QEEG and qSpike: brain indicator of temperature manipulation after cardiac arrest

QEEG 和 qSpike：心脏骤停后温度控制的大脑指标

• 批准号: 7229867
• 负责人: NITISH VYOMESH THAKOR
• 金额: $ 18.09万
• 依托单位: JOHNS HOPKINS UNIVERSITY
• 依托单位国家: 美国
• 财政年份: 2006
• 资助国家: 美国
• 起止时间: 2006-01-18 至 2007-12-31
• 项目状态: 已结题
• 来源: https://reporter.nih.gov/project-details/7229867
• 关键词: Affect; Area; Brain; Brain Injuries; Cerebral Ischemia; Clinical; Clinical Research; Clinical Trials; Electroencephalogram; Electroencephalography; Feasibility Studies; Fever; Fire - disasters; Frequencies; Heart Arrest; Human; Injury; Invasive; Ischemic Brain Injury; Lead; Measurement; Methods; Monitor; Neurons; Pattern; Range; Recovery; Resuscitation; Signal Transduction; Temperature; Thalamic structure; Time; Visual; clinically relevant; computerized; computerized data processing; concept; design; fundamental research; hyperthermia treatment; natural hypothermia; neuroprotection; novel; prevent; relating to nervous system; response; tool

DESCRIPTION (provided by applicant): Recent clinical studies have shown that temperature perturbation either as hypothermia or hyperthermia has a profound effect on brain injury and recovery after cardiac arrest. While the temperature manipulation, either by hypothermia or fever reduction to prevent hyperthermia is widespread in clinical practice, the precise effect of temperature on brain injury is not fully known. Indeed, no methods to directly titrate the efficacy of hypothermia treatment, such as the time to initiate therapy, more optimal range or duration, are available. Effect of temperature manipulation on cortical function is not known either. In our preliminary studies we have observed that the neuroelectrical response, as reflected in the real time neuronal firing and the cortical neural activity, namely electroencephalogram (EEG), is directly affected by temperature. Together these two measurements can provide a real-time assessment of these brain responses from a limited yet specific area (spikes) to bulk or global areas of the brain (EEG). The two aims of this project are (1) to study the neuro- electrical response by quantitative EEG (QEEG) methods serving as a real time, non-invasive, electrical marker of the brain's response to temperature manipulation, and (2) to evaluate the interaction of the subcortical (spike activity) and cortical QEEG responses of the brain to temperature manipulation. Proof of concept obtained through this project will first of all lead to a clinically relevant tool to noninvasively monitor and titrate hypothermic neuroprotection following cardiac arrest. In addition, this feasibility study will open the door to more fundamental research on effects of hypothermia or hyperthermia at neuronal level as well as clinical investigations designed to optimize the therapy in humans.

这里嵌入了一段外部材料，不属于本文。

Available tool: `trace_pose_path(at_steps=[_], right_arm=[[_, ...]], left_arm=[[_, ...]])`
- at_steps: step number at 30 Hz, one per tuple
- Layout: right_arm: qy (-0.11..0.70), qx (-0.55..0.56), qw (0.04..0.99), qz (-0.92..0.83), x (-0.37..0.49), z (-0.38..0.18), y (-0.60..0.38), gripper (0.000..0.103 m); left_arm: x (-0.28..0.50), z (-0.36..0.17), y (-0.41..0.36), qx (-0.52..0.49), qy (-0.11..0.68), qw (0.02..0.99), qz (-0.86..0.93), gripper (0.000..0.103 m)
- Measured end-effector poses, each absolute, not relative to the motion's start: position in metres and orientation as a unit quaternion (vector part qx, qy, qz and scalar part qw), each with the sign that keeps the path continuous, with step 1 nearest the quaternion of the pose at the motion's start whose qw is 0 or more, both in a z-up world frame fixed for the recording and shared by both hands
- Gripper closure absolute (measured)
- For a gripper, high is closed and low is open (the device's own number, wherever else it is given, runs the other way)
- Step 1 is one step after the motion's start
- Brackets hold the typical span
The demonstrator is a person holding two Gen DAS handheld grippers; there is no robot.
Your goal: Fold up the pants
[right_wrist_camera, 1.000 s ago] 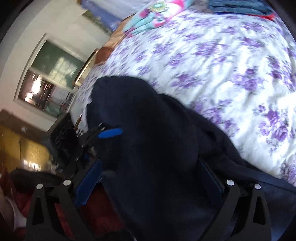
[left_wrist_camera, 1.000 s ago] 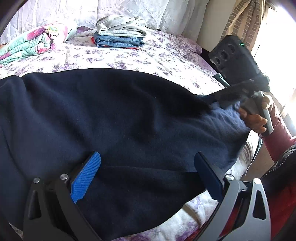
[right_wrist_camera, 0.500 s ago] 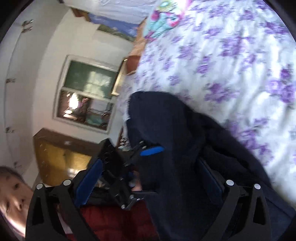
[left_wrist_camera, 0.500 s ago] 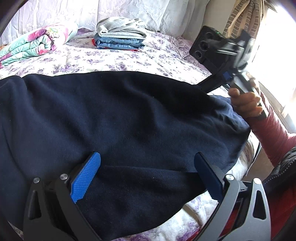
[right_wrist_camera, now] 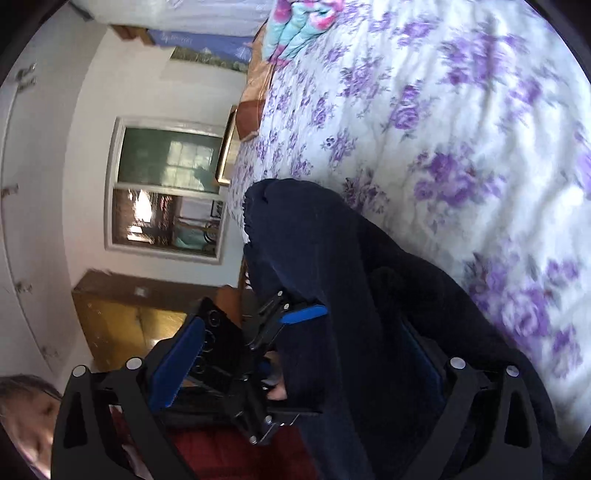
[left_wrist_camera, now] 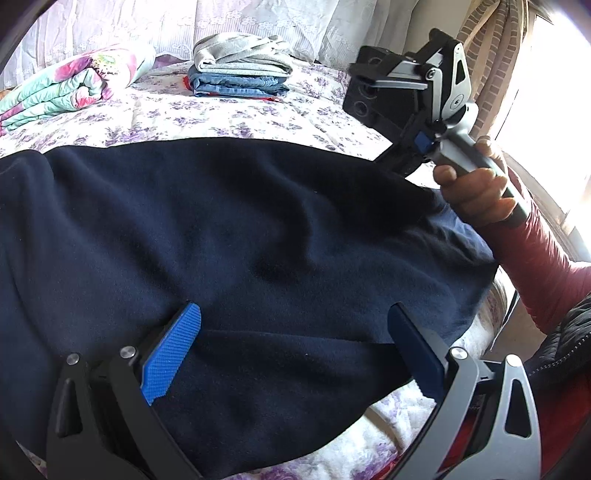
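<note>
- Left wrist view: I see my left gripper (left_wrist_camera: 295, 343) with its jaws spread wide, both blue pads hovering over the dark navy pants (left_wrist_camera: 229, 251); nothing is pinched between them.
- The pants lie spread across the near part of the bed (left_wrist_camera: 258, 118), covering most of the floral purple-and-white cover, with one edge hanging toward the bed's near side at lower right.
- At upper right, the right gripper (left_wrist_camera: 410, 110) is lifted above the pants' far right corner, held by a hand (left_wrist_camera: 476, 195) in a red sleeve (left_wrist_camera: 543, 266). From this side I cannot tell how its jaws stand.
- At the head of the bed sits a stack of folded clothes (left_wrist_camera: 240, 74), grey on top of blue denim, and a rolled floral blanket (left_wrist_camera: 70, 85) lies to the left. A curtain (left_wrist_camera: 491, 48) hangs at upper right by a bright window.
- Right wrist view: the picture is rolled sideways. The jaws of my right gripper (right_wrist_camera: 306, 354) are spread apart, and a thick fold of the pants (right_wrist_camera: 332, 295) rises between the two pads; I cannot tell whether the cloth touches either pad.
- Beyond the left pad I see the left gripper (right_wrist_camera: 266, 332), one blue pad lying against the pants' edge.
- The floral bed cover (right_wrist_camera: 461, 129) fills the right half, the blanket (right_wrist_camera: 299, 26) shows at the top, and a window (right_wrist_camera: 166, 188) in a white wall sits to the left.
</note>
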State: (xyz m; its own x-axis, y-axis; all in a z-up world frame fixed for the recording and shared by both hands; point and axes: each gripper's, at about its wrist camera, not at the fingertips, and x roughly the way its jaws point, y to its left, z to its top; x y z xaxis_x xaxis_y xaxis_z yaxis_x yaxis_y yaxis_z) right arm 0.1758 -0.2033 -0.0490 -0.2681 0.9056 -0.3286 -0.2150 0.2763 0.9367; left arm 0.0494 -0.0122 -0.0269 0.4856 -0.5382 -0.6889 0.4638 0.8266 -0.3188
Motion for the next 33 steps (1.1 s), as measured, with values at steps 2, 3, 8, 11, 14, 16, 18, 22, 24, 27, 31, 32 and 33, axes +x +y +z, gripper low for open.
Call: trace_pose_path(at_steps=[2,3,8,11,14,16,18,22,24,27,31,32,33], right_arm=[[0.599,0.284,0.528,0.531,0.175,-0.048,-0.198,0.003],[0.604,0.28,0.528,0.527,0.175,-0.049,-0.193,0.003],[0.593,0.365,0.54,0.473,0.2,-0.063,-0.177,0.003],[0.52,0.425,0.566,0.478,0.212,-0.055,-0.197,0.003],[0.45,0.478,0.585,0.476,0.218,-0.05,-0.23,0.003],[0.438,0.489,0.596,0.462,0.222,-0.05,-0.249,0.003],[0.43,0.486,0.616,0.447,0.223,-0.048,-0.266,0.003],[0.467,0.459,0.599,0.462,0.21,-0.047,-0.267,0.003],[0.483,0.409,0.633,0.446,0.204,-0.042,-0.258,0.003],[0.513,0.379,0.624,0.452,0.205,-0.047,-0.24,0.003],[0.514,0.318,0.675,0.423,0.208,-0.052,-0.225,0.036],[0.514,0.321,0.675,0.421,0.207,-0.054,-0.225,0.055],[0.516,0.32,0.68,0.412,0.206,-0.058,-0.225,0.062]], left_arm=[[0.049,-0.027,-0.012,-0.045,0.414,0.861,-0.291,0.004],[0.048,-0.028,-0.012,-0.045,0.413,0.862,-0.291,0.004],[0.048,-0.028,-0.015,-0.04,0.412,0.865,-0.284,0.004],[0.048,-0.028,-0.015,-0.04,0.413,0.865,-0.284,0.004],[0.048,-0.028,-0.015,-0.039,0.412,0.865,-0.284,0.004],[0.048,-0.028,-0.015,-0.04,0.412,0.865,-0.284,0.004],[0.048,-0.028,-0.014,-0.04,0.412,0.865,-0.284,0.004],[0.048,-0.028,-0.013,-0.041,0.412,0.865,-0.284,0.004],[0.048,-0.028,-0.013,-0.041,0.412,0.865,-0.284,0.004],[0.048,-0.028,-0.013,-0.04,0.412,0.865,-0.284,0.004],[0.049,-0.027,-0.013,-0.041,0.414,0.865,-0.282,0.004],[0.049,-0.027,-0.012,-0.041,0.413,0.864,-0.283,0.004],[0.049,-0.027,-0.012,-0.042,0.413,0.864,-0.284,0.004]])
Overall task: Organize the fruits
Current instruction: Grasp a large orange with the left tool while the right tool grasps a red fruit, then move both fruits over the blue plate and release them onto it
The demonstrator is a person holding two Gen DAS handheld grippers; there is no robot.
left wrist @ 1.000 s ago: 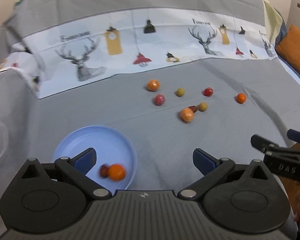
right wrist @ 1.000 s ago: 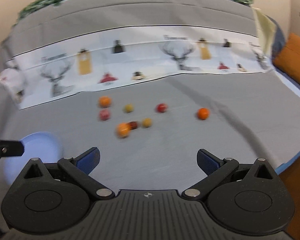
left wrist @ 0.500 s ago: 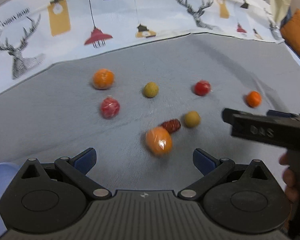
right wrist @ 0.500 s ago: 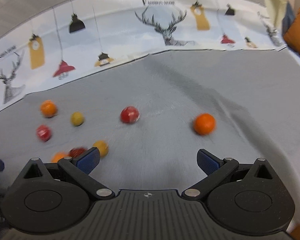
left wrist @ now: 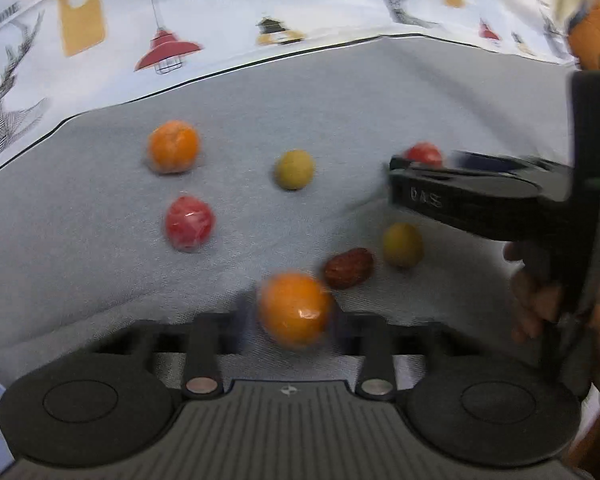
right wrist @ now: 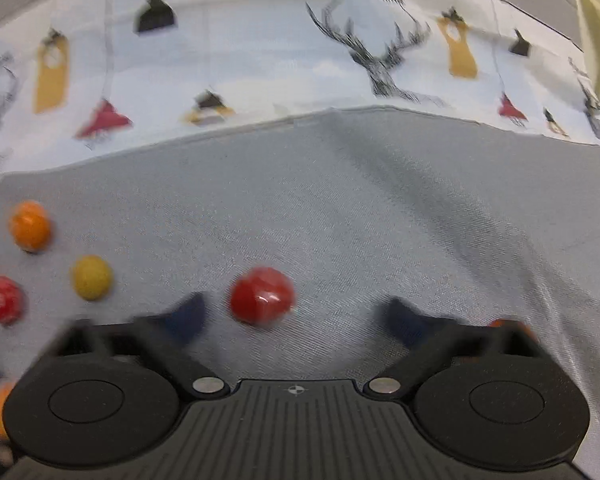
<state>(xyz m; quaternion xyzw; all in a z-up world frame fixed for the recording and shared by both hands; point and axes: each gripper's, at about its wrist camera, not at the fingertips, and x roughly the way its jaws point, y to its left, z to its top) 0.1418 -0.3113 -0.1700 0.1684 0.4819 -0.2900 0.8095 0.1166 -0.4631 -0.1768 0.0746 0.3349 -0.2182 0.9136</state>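
Closing around a blurry orange fruit (left wrist: 294, 310), the left gripper (left wrist: 290, 320) has its fingers right beside it on both sides, though it's hard to say if they're actually clamped yet. A dark red date (left wrist: 348, 268) sits just behind that fruit on the grey cloth (left wrist: 100, 280). Over on the right, the right gripper (right wrist: 296, 316) is spread wide with a red fruit (right wrist: 262, 300) sitting between its fingers, untouched.

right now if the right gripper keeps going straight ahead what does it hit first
Most likely the red fruit, which sits just ahead of the open right gripper, a little left of its midline between the blurred fingers. Beyond it lies only grey cloth. Depth is hard to judge through the blur.
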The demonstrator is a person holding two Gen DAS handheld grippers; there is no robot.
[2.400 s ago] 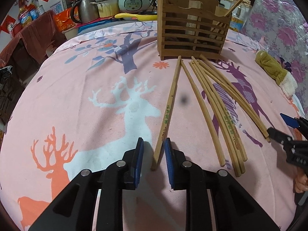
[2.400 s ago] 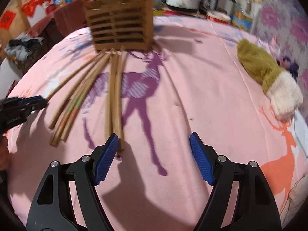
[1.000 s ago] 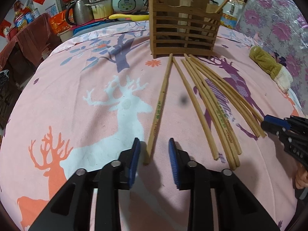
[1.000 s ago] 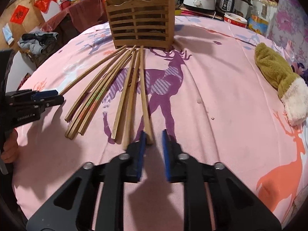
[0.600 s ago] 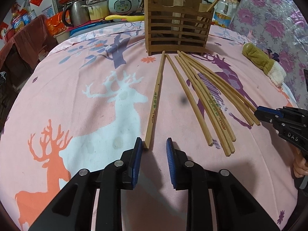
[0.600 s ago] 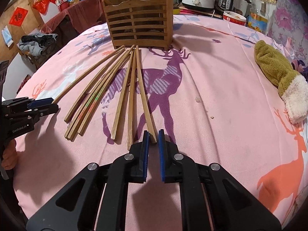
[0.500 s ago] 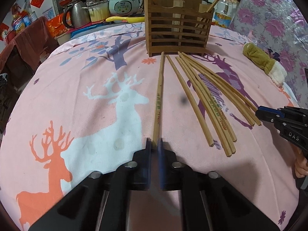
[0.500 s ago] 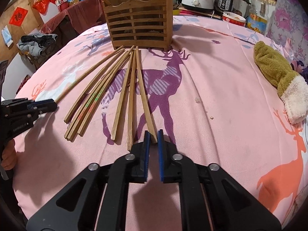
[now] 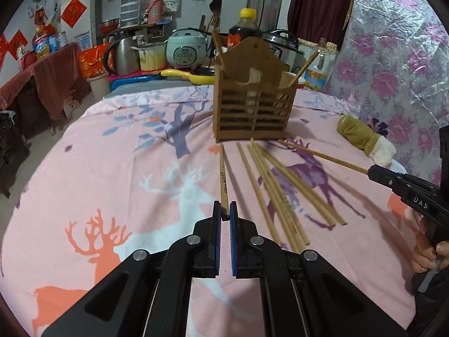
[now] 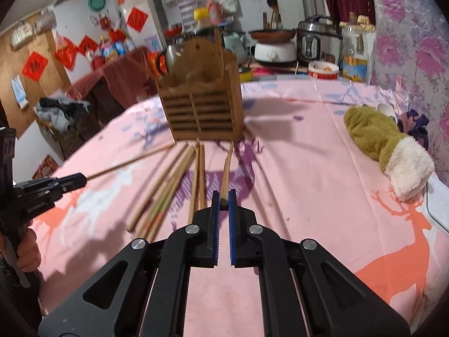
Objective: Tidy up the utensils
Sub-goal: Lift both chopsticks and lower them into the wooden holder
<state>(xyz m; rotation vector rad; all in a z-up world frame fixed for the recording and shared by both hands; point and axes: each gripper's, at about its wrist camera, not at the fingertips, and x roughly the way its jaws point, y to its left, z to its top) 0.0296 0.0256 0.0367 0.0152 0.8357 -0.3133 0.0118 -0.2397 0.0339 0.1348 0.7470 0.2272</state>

描述（由申请人提供）：最近的临床研究表明，温度扰动无论是体温过低还是体温过高，对脑损伤和心脏骤停后的恢复都有深远的影响。虽然通过降低体温或降低体温来防止体温过高的温度控制在临床实践中很普遍，但温度对脑损伤的确切影响尚不完全清楚。事实上，目前还没有直接滴定低温治疗效果的方法，例如开始治疗的时间、更佳的范围或持续时间。温度控制对皮质功能的影响也不清楚。在我们的初步研究中，我们观察到实时神经元放电和皮质神经活动（即脑电图（EEG））所反映的神经电反应直接受到温度的影响。这两种测量结合起来可以实时评估从有限但特定的区域（尖峰）到大脑的整体或全局区域（EEG）的这些大脑反应。该项目的两个目标是（1）通过定量脑电图（QEEG）方法研究神经电反应，作为大脑对温度操纵反应的实时、非侵入性电标记，以及（2）评估大脑皮质下（尖峰活动）和皮质 QEEG 对温度控制反应的相互作用。通过该项目获得的概念验证将首先产生一种临床相关工具，用于无创监测和滴定心脏骤停后的低温神经保护。此外，这项可行性研究将为有关低温或高温对神经元水平影响的更基础研究以及旨在优化人类治疗的临床研究打开大门。